In simple terms deficit financing implies that there are too many dollars in circulation, devaluing the currency while interest on debt burden is continuously rising on our economy, as well. Currently, we are paying over a half trillion dollars in interest on debt every year and one dollar today values only at four cents in 1913 when federal reserve came into existence. Devalued dollar is causing inflation and increase in prices which are a huge drag on standards of living.

Interest on debt displaces available money from better uses. While excessively printed money is an indirect tax on us, interest on debt is one of the reason why we need to be taxed higher and higher. These high taxes are also a huge drain on economy, businesses’ capability to create jobs and individual consumption power.
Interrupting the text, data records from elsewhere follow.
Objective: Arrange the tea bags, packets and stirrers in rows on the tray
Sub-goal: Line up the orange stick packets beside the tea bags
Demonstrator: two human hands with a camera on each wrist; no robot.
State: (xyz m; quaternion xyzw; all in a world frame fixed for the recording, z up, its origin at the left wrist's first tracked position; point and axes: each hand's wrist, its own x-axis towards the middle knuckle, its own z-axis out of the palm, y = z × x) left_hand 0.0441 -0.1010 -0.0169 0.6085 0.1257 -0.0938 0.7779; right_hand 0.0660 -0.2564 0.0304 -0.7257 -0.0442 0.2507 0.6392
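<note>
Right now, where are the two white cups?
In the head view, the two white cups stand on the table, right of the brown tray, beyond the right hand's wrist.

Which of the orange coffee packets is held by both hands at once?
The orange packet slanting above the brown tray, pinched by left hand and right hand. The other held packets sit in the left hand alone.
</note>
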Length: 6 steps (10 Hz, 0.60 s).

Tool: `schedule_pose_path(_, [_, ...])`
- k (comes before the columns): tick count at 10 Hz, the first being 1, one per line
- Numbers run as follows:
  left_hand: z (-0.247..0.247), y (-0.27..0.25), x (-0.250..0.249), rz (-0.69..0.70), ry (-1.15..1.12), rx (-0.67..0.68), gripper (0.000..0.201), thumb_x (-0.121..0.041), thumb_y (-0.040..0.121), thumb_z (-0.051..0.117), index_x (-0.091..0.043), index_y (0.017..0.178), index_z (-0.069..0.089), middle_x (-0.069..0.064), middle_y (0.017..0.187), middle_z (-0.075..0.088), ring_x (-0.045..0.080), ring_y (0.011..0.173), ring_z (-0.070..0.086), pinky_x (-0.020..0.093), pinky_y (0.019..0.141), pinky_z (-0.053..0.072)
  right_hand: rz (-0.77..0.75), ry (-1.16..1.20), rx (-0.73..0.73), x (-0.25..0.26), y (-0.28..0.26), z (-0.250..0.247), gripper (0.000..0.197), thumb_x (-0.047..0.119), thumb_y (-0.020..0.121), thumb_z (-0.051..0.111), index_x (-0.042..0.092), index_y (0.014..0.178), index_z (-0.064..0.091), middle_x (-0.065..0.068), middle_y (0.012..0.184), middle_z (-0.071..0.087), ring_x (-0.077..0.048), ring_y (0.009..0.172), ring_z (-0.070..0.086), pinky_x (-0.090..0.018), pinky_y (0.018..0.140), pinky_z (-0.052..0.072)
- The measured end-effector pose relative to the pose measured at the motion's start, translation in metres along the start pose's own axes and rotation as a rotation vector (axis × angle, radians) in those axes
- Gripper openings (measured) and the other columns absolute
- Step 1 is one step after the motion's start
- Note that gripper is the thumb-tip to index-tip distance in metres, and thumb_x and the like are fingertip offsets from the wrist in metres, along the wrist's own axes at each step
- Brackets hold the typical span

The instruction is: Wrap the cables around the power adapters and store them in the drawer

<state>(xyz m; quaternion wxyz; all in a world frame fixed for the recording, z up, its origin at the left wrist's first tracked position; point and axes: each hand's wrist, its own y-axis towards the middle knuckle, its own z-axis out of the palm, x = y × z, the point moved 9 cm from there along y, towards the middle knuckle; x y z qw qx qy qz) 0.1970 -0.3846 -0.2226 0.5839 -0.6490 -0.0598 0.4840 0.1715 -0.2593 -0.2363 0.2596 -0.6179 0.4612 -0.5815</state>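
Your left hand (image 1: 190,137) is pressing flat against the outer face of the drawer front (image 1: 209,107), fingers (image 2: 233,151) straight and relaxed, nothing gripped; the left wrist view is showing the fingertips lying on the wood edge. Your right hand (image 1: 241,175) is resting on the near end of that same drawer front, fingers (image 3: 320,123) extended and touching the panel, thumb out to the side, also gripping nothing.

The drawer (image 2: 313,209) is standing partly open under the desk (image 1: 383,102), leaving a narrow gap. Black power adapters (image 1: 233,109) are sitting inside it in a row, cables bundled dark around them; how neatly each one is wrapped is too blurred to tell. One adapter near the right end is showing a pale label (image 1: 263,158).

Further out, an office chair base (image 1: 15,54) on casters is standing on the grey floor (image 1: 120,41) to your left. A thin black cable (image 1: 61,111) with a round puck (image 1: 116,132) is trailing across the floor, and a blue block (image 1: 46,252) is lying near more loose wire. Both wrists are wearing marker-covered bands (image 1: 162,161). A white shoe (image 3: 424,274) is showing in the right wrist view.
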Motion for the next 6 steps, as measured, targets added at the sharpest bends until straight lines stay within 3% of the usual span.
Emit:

Reduction in individual consumption power due to taxes and devalued currency shifts the demand curve, further hurting businesses and jobs creation. Government regulations also favor monopolies. Under the influence of powerful and rich corporate lobbies lots of legislation is made specifically with the intention to kill the competition.
Many other regulations and taxes which do not have a direct intention to kill competition, necessarily do that as an unavoidable indirect consequence. It does not take a genius to understand, unless you do not want to that it is much harder for a start-up, early stage and smaller business to bear the cost of taxation and regulation compared to their larger, established and well-funded big, corporate counterparts. So, taxation and regulations keep competition out of business, guaranteeing monopolies for big corporations. This reduced competition does not only effects the prices, quality and variety of products and services available, it also has direct adverse effects on number of jobs created and the quality of those jobs available.
In the absence of smaller competition, big corporation may or may not hire anyone on any terms and conditions, they want. So, an artificial demand created through infrastructure jobs cannot and do not result into growth mainly because the negative effects of deficit financing and increased taxation surpass the effects of demand curve shift due to jobs created by infrastructure spending. Although, there is no doubt that a sound infrastructure is key to an efficient economy.
Contrary to what sold out politicians and big media tell us, the infrastructure can easily be built and maintained much more efficiently by private enterprise, and local and state cooperatives, as it was done in earlier days. Government did not build railroads which made the industrial revolution possible. Those were built by private companies. Government took over this role only later on and grossly messed it up. Private and contracted out airports, seaports, bus stations, roads, fire stations and detectives are still far more efficient than government run enterprise. So, why American economy cannot create enough jobs? It is because of, about a five trillion dollar burden and drag on economy called government.